DIRECTIONS FOR THIS TASK:
The answer must be only the lines below from the one holding "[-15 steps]" down to the one holding "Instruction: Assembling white", ends included, printed exactly; please omit all pictures.

Data items:
※ ※ ※

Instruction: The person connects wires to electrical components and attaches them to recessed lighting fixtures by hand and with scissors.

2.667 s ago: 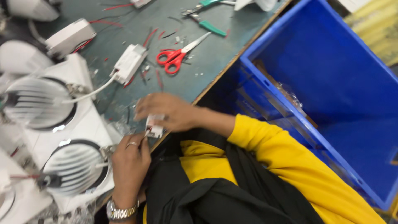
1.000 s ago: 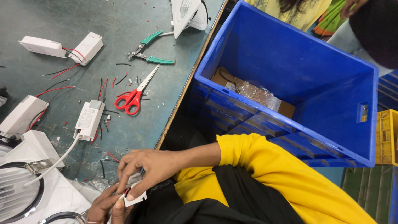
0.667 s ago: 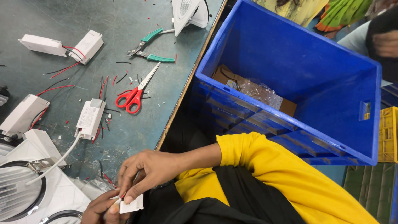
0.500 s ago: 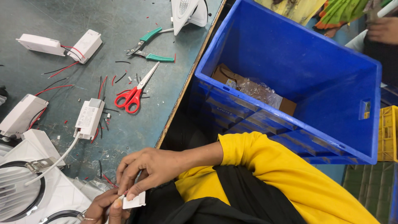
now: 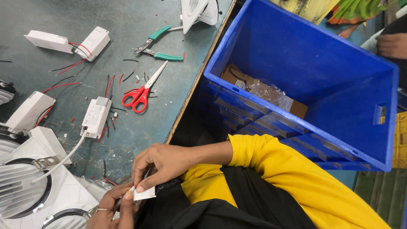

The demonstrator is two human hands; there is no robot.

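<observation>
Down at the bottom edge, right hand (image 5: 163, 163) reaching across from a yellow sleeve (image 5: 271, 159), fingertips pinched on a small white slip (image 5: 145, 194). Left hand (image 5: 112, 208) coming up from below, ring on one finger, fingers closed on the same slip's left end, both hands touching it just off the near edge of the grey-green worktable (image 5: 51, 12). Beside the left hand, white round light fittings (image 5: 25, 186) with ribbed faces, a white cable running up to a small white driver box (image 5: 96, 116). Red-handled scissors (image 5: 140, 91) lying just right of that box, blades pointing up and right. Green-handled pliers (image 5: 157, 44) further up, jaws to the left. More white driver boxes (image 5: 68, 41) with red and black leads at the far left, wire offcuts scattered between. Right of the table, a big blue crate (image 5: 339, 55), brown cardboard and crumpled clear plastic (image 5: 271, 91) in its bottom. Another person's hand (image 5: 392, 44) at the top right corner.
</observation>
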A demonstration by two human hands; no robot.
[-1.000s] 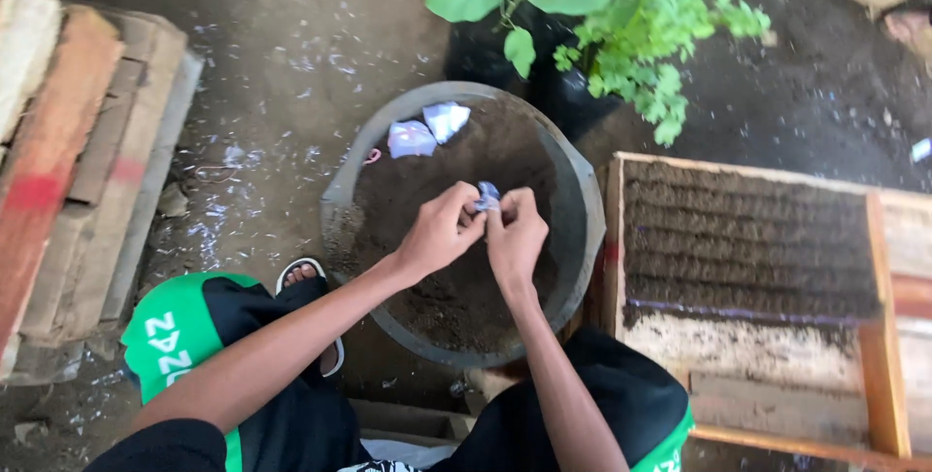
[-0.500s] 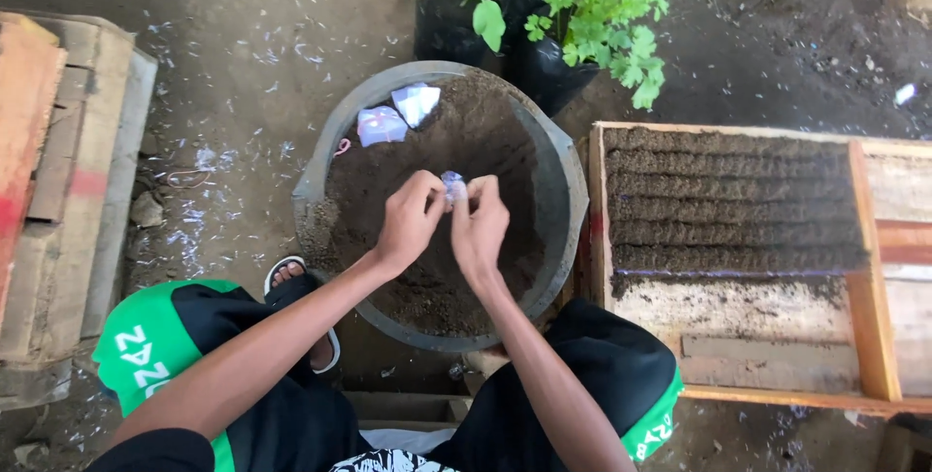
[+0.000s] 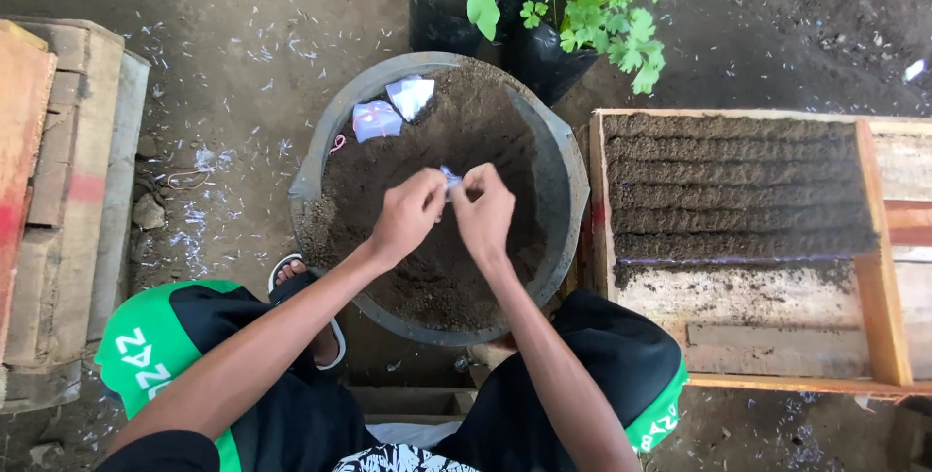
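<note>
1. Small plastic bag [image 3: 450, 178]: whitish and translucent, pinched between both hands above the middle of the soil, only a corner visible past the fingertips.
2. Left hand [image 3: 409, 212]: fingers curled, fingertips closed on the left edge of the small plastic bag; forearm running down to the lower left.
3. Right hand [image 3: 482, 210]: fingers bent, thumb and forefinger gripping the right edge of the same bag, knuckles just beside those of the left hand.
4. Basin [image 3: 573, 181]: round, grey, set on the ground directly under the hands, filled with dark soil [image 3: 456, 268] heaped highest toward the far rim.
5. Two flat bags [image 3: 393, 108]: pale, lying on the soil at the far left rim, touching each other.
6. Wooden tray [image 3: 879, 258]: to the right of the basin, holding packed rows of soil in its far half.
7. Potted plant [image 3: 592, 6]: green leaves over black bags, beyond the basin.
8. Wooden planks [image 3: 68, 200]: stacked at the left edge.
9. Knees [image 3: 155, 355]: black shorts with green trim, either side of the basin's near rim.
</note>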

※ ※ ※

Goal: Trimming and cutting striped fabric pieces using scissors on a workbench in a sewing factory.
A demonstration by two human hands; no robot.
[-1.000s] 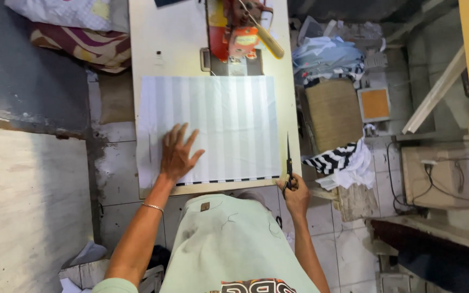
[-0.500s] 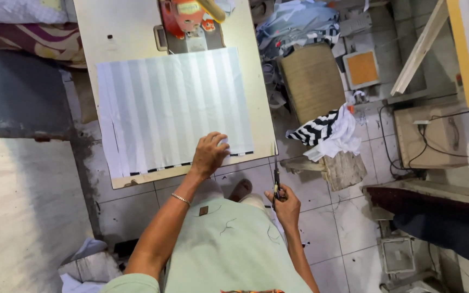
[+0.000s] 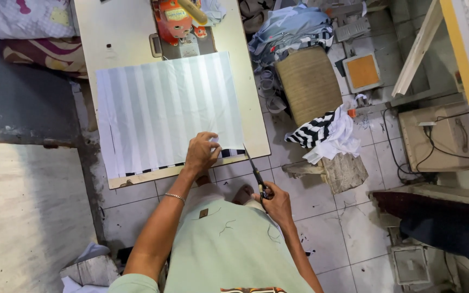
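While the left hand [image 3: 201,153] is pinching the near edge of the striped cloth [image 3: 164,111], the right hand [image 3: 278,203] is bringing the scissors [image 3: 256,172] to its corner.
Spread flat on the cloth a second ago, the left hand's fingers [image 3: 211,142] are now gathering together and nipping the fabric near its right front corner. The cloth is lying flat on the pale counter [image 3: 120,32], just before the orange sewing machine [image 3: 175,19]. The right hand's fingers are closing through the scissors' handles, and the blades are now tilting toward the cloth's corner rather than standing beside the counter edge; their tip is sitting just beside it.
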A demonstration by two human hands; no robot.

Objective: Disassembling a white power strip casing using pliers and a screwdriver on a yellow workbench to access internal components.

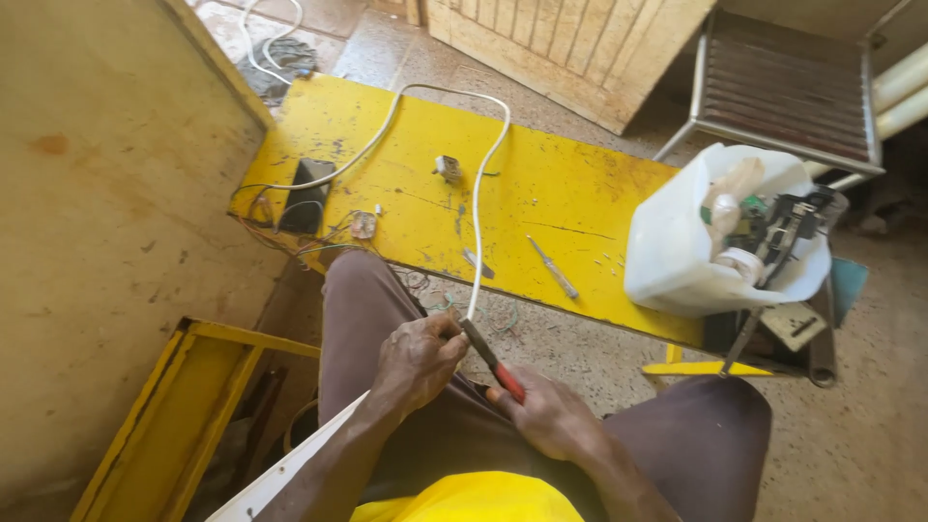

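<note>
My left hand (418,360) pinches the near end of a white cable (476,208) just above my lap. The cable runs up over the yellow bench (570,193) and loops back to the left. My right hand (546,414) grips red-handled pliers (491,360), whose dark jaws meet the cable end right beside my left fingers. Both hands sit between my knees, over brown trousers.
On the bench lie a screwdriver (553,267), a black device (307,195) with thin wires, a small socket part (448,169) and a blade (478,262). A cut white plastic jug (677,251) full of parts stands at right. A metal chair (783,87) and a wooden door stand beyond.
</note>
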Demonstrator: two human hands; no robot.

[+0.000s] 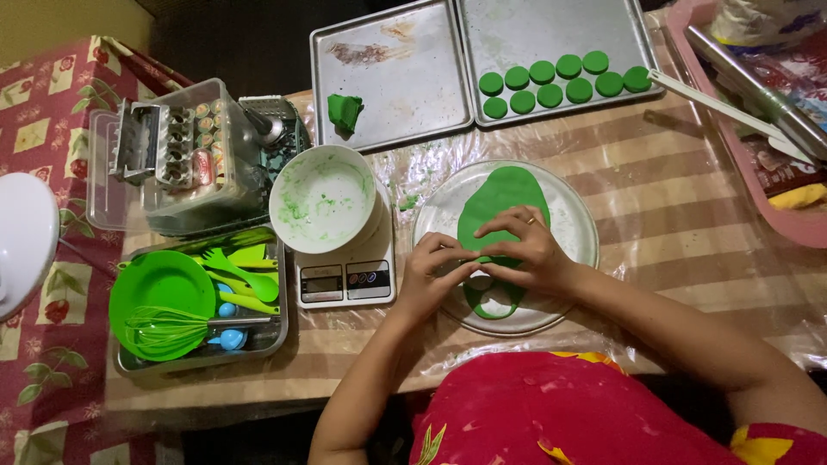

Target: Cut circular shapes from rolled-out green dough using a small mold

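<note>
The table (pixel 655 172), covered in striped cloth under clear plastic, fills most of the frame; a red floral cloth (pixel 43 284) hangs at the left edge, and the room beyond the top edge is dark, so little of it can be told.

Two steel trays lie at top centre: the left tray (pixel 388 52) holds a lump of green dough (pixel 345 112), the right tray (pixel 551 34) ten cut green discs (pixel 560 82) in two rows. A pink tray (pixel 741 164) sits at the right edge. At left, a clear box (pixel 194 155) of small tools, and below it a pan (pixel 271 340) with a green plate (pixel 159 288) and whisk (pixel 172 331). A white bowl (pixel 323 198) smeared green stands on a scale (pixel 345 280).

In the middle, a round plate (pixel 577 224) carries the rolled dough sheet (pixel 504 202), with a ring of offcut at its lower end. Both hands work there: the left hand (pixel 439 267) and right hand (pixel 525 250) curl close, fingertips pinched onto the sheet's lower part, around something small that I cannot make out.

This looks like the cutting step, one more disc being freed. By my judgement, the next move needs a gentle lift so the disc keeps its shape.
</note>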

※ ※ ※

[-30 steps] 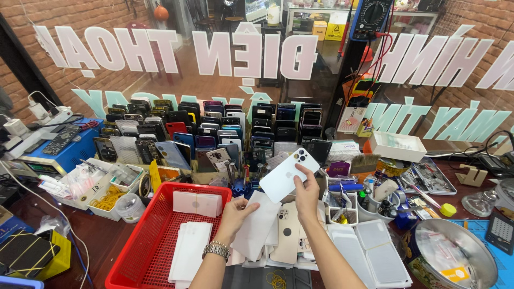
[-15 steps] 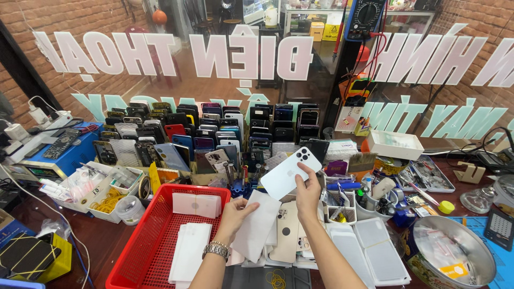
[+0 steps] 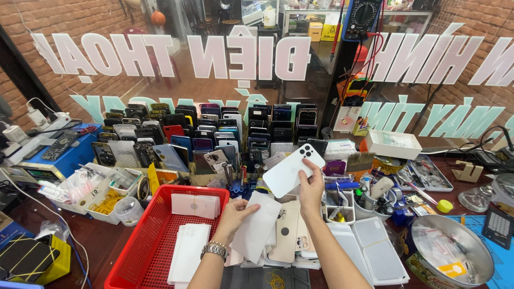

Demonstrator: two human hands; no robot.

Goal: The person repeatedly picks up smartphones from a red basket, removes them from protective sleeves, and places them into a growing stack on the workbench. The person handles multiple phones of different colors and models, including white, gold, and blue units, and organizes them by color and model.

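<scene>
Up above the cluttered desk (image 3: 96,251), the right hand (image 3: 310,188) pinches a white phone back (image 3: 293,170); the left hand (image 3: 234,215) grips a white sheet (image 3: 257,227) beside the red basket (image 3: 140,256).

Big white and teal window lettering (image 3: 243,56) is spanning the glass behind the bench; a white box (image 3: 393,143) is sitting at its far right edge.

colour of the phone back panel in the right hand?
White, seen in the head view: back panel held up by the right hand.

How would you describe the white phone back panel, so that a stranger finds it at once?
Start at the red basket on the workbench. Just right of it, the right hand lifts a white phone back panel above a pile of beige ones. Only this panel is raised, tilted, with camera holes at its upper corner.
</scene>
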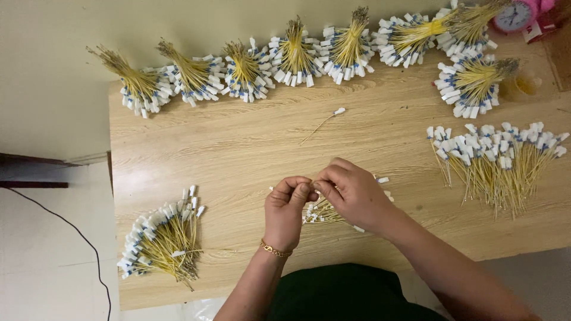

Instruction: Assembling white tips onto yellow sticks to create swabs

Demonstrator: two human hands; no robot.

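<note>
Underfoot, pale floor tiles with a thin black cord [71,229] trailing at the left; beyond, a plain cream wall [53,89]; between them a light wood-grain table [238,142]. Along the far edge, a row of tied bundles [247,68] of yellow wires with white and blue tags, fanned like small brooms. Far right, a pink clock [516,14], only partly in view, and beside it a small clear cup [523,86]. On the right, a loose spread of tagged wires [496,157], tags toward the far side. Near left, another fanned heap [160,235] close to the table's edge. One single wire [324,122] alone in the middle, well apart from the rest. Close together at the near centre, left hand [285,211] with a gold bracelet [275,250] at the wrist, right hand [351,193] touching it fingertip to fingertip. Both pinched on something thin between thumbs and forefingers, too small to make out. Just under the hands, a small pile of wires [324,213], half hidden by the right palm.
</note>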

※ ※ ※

SOLVED EXERCISE:
[-15 steps] 
[+0 steps] 

Demonstrator: two human hands; no robot.

Goal: The person repeatedly picks up smartphones from a red basket, removes them from protective sleeves, and places them into a growing stack on the workbench. The person handles multiple phones of different colors and models, including white, gold, and blue units, and organizes them by color and model.

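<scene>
Up above the cluttered desk (image 3: 96,251), the right hand (image 3: 310,188) pinches a white phone back (image 3: 293,170); the left hand (image 3: 234,215) grips a white sheet (image 3: 257,227) beside the red basket (image 3: 140,256).

Big white and teal window lettering (image 3: 243,56) is spanning the glass behind the bench; a white box (image 3: 393,143) is sitting at its far right edge.

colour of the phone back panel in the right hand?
White, seen in the head view: back panel held up by the right hand.

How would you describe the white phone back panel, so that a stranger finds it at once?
Start at the red basket on the workbench. Just right of it, the right hand lifts a white phone back panel above a pile of beige ones. Only this panel is raised, tilted, with camera holes at its upper corner.
</scene>
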
Instruction: Assembling white tips onto yellow sticks to create swabs

With this, the exercise has been completed.